A Sophocles can treat Contador--the Spanish enemy, dark-skinned of course, with a stupid finish-line post-up and bad teeth, to boot--and force us to confront his humanity, make us all complicit in his crime and bring us through the muck to come out feeling smugly better on the other side of it (I'm sure if the New Yorker doesn't pick this up, then the Atlantic will; liberals love that shit).

This leaves Greg LeMond, Tyler Hamilton, and Floyd Landis for a Euripides, and a sophisticated (ah, sophistry, thy name is WADA) romp through philosophical oppositions: the clean and the dirty, the wet and the dry, the high and the low, the rich and the poor, the north and the south (of course; what's an American tragedy without north v. south?). LeMond, Hamilton, and Landis--each of them spinning, tumbling, but in orbit of Armstrong's gravity. LeMond crashing Lance's ("Cancer! I win. Cancer cancer cancer cancer.") press conference, melting into incoherence, every fiber of his being tied up in opposition to Armstrong; if LeMond is to be the greatest American cyclist, Armstrong can be nothing; if LeMond is clean Armstrong must be dirty and if Armstrong clean, then LeMond dirty--only narrative logic can explain LeMond. He has transcended humanity and entered myth.

Hamilton, equally twisted, and perhaps the most colorful of the bunch, bringing the brawl to an Armstrong bar (how West Side Story!), and opening a himself-themed restaurant (one gapes in adimaration of the heroic ego) whose centerpiece, no, whose omphalos, is its bathrooms--Armstrong bathrooms! Tread upon the symbol of my enemy while you defecate! Here is a master of the symbolic shambolic act.

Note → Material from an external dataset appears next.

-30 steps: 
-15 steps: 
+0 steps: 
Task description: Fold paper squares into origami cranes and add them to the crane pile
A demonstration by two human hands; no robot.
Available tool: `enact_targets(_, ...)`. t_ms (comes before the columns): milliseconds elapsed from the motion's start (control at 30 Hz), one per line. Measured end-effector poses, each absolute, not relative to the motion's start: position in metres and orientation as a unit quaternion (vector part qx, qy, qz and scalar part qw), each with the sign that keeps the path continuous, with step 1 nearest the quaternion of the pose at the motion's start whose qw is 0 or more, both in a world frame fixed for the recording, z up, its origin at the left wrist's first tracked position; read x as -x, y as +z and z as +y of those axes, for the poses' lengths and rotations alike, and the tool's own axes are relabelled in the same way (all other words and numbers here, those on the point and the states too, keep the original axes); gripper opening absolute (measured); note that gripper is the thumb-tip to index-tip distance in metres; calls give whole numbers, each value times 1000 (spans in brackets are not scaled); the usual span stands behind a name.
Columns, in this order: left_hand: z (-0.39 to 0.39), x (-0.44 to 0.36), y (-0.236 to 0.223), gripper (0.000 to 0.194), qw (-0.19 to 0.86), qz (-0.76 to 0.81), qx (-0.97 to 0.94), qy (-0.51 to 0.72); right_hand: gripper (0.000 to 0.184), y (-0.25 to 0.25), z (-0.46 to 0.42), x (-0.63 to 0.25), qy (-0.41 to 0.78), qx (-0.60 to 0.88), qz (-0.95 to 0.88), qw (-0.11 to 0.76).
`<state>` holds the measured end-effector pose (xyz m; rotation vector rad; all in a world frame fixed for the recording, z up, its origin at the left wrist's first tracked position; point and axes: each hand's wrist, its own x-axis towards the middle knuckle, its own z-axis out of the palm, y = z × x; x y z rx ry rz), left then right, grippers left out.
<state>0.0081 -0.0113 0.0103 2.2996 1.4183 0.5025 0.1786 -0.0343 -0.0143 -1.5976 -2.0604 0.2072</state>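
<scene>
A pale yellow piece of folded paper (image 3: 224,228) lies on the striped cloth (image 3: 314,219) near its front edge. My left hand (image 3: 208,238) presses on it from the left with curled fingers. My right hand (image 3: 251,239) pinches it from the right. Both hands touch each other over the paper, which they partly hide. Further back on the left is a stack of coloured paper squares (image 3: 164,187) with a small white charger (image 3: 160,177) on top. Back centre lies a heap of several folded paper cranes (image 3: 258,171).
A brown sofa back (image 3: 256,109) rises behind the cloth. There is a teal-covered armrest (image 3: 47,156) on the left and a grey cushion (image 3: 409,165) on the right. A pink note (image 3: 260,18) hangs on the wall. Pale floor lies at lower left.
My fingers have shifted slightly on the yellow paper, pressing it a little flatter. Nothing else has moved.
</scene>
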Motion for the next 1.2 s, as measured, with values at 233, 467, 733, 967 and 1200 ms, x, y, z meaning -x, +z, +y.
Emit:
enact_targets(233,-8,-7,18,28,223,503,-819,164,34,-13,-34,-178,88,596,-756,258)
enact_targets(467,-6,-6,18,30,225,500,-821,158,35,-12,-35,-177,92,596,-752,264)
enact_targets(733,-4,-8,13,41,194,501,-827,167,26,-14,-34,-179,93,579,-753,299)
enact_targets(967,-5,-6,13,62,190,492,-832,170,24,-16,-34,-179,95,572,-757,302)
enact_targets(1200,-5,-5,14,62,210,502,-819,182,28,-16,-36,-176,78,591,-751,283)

In comparison to Hamilton, (how can you compete with a drinkin' man persona on the stage or screen or epic campfire telling?) Landis seems almost brutally pedestrian; he's the John Henry of the bunch, going up against not a mechanical steam engine but something more powerful, a story. Landis can hammer at facts all day and all night, in exquisite and heartbreaking detail. His soul slipping away is all subtext, of course; he's busy naming names and telling how it works.

This isn't the stuff for journalists anymore. Matt Rendell told the death of Marco Pantani, and for 320 pages, the story doesn't get out of the dirt; the facts are so… known. Cocaine, EPO, iron supplements, yeah, yeah, yeah, names dates times amounts.

The domineering Italian mother still convinced of his innocence; the girlfriends and "doctors" and psychologists and coaches, of whom Mama Pantani thought Marco innocent--now we're gtting somewhere, for they all tell stories, their stories all make sense only as stories, not facts. But the stories are better than the facts, and stories are what we make of myths, the things that we do to make the larger than life understandable while still larger than life. The Death of Marco Pantani, the Passion of Greg LeMond, the Twisted Saga of Tyler Hamilton, and the Ballad of Floyd Landis must be sung, not written.